» **EXERCISE DESCRIPTION**
When a line in the data below includes "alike", pick it out and copy it.

» **Data excerpts**
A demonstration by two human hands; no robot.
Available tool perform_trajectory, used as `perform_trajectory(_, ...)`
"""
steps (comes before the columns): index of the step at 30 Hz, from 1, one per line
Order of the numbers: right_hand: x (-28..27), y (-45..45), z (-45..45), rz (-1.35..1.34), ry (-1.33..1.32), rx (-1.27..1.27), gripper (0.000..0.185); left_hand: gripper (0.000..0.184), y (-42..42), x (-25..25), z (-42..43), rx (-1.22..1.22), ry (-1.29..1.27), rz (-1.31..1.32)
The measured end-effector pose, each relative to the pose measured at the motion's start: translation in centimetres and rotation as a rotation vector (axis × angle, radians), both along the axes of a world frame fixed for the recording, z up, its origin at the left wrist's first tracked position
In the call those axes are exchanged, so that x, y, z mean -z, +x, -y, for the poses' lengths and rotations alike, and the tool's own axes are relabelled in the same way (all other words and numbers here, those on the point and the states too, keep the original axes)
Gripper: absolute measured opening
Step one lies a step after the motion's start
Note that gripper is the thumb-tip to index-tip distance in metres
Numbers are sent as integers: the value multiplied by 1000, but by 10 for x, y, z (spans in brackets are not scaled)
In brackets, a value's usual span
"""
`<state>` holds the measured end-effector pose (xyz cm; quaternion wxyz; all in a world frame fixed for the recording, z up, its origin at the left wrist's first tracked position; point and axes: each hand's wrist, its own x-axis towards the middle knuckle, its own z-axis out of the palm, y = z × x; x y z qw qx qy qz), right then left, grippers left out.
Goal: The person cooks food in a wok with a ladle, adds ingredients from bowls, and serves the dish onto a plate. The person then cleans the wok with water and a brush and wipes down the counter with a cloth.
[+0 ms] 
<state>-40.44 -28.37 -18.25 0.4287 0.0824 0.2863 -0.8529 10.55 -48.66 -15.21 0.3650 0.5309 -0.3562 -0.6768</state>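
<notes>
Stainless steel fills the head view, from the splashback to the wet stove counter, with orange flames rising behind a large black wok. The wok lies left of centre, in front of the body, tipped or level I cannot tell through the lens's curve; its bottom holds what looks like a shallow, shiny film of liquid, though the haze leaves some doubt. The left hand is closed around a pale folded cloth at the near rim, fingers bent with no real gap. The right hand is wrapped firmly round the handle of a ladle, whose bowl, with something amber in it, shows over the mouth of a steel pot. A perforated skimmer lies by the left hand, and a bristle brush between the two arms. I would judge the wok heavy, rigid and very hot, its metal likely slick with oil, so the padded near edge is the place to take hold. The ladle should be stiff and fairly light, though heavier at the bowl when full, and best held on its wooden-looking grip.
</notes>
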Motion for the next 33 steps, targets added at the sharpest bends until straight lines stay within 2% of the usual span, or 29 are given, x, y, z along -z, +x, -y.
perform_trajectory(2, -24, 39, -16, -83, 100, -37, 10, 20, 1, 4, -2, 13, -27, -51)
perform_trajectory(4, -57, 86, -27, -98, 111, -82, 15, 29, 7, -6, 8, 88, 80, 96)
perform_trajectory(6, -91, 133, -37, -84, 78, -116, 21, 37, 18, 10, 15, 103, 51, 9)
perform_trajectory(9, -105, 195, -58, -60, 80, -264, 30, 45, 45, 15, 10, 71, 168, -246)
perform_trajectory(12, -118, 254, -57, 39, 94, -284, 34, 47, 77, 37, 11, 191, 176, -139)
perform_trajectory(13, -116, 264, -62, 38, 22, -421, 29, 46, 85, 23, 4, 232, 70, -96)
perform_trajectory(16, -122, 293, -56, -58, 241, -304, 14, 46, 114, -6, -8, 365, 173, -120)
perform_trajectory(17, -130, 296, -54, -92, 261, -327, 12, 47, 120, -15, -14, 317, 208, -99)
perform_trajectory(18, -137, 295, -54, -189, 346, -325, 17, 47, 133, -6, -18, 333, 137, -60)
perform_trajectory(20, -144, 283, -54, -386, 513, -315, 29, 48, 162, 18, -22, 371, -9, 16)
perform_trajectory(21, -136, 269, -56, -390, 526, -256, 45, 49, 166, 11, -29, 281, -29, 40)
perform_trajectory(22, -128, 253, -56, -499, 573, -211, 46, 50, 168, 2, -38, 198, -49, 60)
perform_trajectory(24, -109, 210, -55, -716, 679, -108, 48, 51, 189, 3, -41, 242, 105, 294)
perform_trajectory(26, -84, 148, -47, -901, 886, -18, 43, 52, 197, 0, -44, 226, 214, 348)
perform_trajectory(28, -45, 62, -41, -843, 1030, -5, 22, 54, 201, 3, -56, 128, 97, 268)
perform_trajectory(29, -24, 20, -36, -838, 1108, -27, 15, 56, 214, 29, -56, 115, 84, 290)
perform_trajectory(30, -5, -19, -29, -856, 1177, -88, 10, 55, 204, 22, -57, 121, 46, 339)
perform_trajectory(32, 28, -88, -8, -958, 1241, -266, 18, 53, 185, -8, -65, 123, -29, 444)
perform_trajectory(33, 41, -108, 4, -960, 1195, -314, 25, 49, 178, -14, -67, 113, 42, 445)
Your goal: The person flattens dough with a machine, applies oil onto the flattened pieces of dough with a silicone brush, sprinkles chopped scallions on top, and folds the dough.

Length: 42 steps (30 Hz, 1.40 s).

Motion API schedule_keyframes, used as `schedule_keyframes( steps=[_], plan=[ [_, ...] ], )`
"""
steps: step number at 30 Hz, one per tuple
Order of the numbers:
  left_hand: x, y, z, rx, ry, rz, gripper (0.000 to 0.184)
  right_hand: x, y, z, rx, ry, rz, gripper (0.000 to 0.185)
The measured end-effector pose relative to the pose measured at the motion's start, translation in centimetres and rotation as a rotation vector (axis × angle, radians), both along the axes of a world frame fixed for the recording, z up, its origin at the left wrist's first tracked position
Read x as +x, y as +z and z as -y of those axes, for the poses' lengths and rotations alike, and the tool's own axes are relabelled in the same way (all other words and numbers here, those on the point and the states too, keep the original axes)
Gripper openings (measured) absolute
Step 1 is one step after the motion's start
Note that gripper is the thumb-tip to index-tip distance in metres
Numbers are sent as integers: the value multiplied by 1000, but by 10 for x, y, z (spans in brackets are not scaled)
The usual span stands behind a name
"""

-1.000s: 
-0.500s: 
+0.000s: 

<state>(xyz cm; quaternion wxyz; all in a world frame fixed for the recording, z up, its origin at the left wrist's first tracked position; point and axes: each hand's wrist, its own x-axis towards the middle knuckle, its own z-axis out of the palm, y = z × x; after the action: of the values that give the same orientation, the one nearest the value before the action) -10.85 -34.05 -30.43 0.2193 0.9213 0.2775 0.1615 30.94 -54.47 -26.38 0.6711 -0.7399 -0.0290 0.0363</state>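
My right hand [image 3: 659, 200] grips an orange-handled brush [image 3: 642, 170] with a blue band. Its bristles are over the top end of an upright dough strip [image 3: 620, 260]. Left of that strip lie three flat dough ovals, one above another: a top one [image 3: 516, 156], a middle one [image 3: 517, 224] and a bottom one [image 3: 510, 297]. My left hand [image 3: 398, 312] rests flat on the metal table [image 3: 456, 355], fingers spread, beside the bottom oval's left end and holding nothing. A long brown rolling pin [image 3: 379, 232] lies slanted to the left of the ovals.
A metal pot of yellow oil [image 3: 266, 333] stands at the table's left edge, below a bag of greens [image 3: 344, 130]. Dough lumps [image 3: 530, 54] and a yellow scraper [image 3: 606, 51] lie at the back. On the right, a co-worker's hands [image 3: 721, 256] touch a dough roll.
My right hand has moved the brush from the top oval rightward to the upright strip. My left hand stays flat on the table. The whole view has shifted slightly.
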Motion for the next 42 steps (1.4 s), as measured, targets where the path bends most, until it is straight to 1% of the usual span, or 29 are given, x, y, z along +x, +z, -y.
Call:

» **FINAL ANSWER**
In the call those axes are exchanged, so that x, y, z mean -z, +x, -y, for the poses' lengths and rotations alike, and the tool's own axes are relabelled in the same way (all other words and numbers here, those on the point and the states too, keep the original axes)
Read x as +x, y as +z and z as -y of those axes, for the poses' lengths and rotations alike, and the tool's own axes are relabelled in the same way (all other words and numbers here, those on the point and the states too, keep the original axes)

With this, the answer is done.